Jakarta (ANTARA News) - Direktur Institute for Development of Economics and Finance (Indef) Enny Sri Hartati memperkirakan laju inflasi tahunan 2015 akan berada pada kisaran 5-6 persen atau lebih tinggi dari asumsi pemerintah dalam APBN yang ditetapkan 4,4 persen.

"Dampak kenaikan harga BBM masih terasa hingga triwulan satu tahun depan, terutama karena adanya penyesuaian harga di barang industri," katanya dalam pemaparan Proyeksi Ekonomi Indonesia 2015 di Jakarta, Kamis.

Enny mengatakan inflasi tersebut juga diakibatkan karena adanya rencana kenaikan tarif dasar listrik, gangguan pada musim hujan yang bisa mengancam produksi serta distribusi bahan komoditas pangan serta faktor musiman seperti hari raya Lebaran, Natal dan Tahun Baru.

"Problem inflasi bukan pada demand tapi suplai pasokan bahan kebutuhan pokok.
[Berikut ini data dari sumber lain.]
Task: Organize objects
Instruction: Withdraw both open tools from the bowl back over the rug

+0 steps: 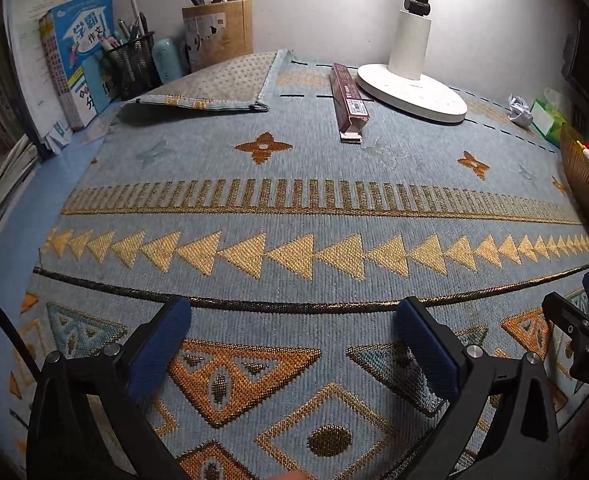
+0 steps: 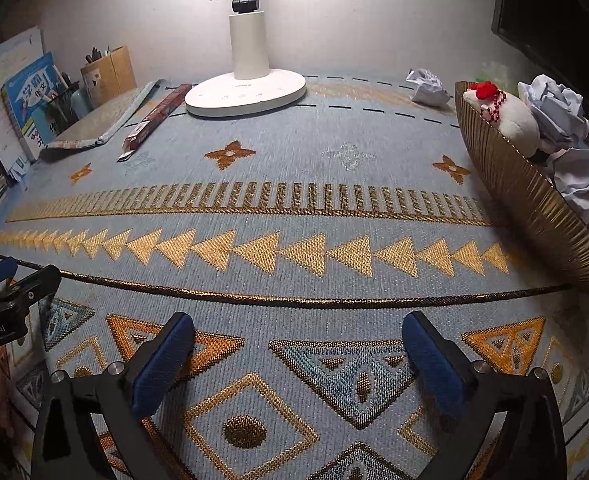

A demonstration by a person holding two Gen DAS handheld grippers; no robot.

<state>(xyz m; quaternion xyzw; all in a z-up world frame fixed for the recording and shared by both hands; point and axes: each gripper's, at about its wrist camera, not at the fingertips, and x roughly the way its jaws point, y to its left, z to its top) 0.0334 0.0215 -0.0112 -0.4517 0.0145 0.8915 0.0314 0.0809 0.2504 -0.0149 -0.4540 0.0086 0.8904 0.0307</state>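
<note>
Right wrist view: gold bowl (image 2: 534, 200) with plush toy (image 2: 510, 116), crumpled paper (image 2: 562, 112); both jaws wide, empty.

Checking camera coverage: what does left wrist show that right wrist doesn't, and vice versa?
Left wrist only: the green tissue box at far right, and the open left tool head-on.

Right wrist only: inside the ribbed gold bowl, a white plush toy with red beads and crumpled white paper; the open right tool.

Both: white lamp base, long maroon box, black mesh pen cup, patterned blue-gold mat.
</note>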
Kalau pemerintah punya buffer shock, ini bisa menjadi instrumen pengendalian harga, apalagi cuaca masih menjadi ancaman besar," katanya.

Sementara, terkait nilai tukar, Indef memprediksi akan berada pada kisaran Rp11.850-Rp12.250 per dolar AS, atau tidak jauh dari asumsi pemerintah dalam APBN 2015 sebesar Rp11.900 per dolar AS, sebagai antisipasi kenaikan suku bunga The Fed.

Untuk tingkat pengangguran terbuka, Indef memperkirakan akan berada pada tingkat 6,0 persen, karena meskipun dari tahun ke tahun mengalami penurunan namun tidak sepadan dengan capaian pertumbuhan ekonomi.

Sedangkan, tingkat kemiskinan pada 2015 diperkirakan mencapai 11,5 persen, karena walaupun pemerintah telah memberikan bantuan kompensasi kenaikan harga BBM melalui "tiga kartu sakti", namun angka kemiskinan masih sedikit meningkat.

"Untuk pengangguran dan kemiskinan kita pesimis, karena meskipun telah diberikan kompensasi tapi masalah penurunan daya beli tidak selesai dengan kartu sakti ini. Kita bisa optimistis apabila ada konsolidasi fiskal dengan adanya stimulus ke sektor produktif di APBN-Perubahan," kata Enny.